● **Required work**
Repeat the data below in full. Pictures must not be part of the copy.

● **Dataset excerpt**
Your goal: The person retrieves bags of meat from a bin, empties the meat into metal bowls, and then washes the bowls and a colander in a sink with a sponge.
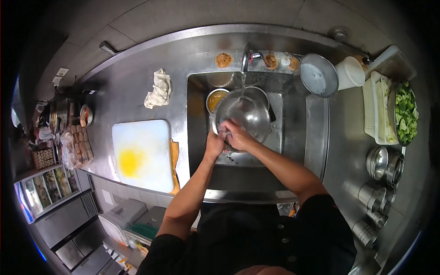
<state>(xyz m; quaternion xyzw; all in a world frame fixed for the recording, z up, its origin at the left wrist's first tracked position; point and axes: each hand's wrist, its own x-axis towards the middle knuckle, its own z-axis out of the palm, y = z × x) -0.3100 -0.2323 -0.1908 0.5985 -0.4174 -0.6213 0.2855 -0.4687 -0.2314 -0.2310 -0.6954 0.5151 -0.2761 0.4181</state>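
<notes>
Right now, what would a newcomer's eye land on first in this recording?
Both hands, left hand and right hand, grip a round steel bowl in the steel sink under the running tap. Left of the sink lies a white cutting board with a yellow stain; far right sits a bowl of chopped green vegetables.

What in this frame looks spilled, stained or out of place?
The white cutting board carries a yellow stain near its middle, and a crumpled cloth lies loose on the steel counter. Otherwise both hands hold a metal bowl under the running tap; nothing looks damaged.
</notes>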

● **Solution to the problem**
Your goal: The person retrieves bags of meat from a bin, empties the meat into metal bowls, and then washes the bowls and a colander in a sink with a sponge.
<state>(xyz m; quaternion xyzw; all in a world frame fixed for the recording, z up, its origin at the left wrist's first tracked position; point and axes: each hand's wrist, its own x-axis towards the middle knuckle, its own z-axis out of the palm, y = z × x) -0.3100 -0.2323 -0.1908 0.5985 -0.4174 -0.6213 0.2855 -0.4687 -0.2314 -0.2310 -0.6954 0.5151 -0.2761 0.4181</state>
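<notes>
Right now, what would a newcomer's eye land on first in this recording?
Both hands, left hand and right hand, grip a round steel bowl in the steel sink under the running tap. Left of the sink lies a white cutting board with a yellow stain; far right sits a bowl of chopped green vegetables.

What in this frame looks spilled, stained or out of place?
The white cutting board carries a yellow stain near its middle, and a crumpled cloth lies loose on the steel counter. Otherwise both hands hold a metal bowl under the running tap; nothing looks damaged.
</notes>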

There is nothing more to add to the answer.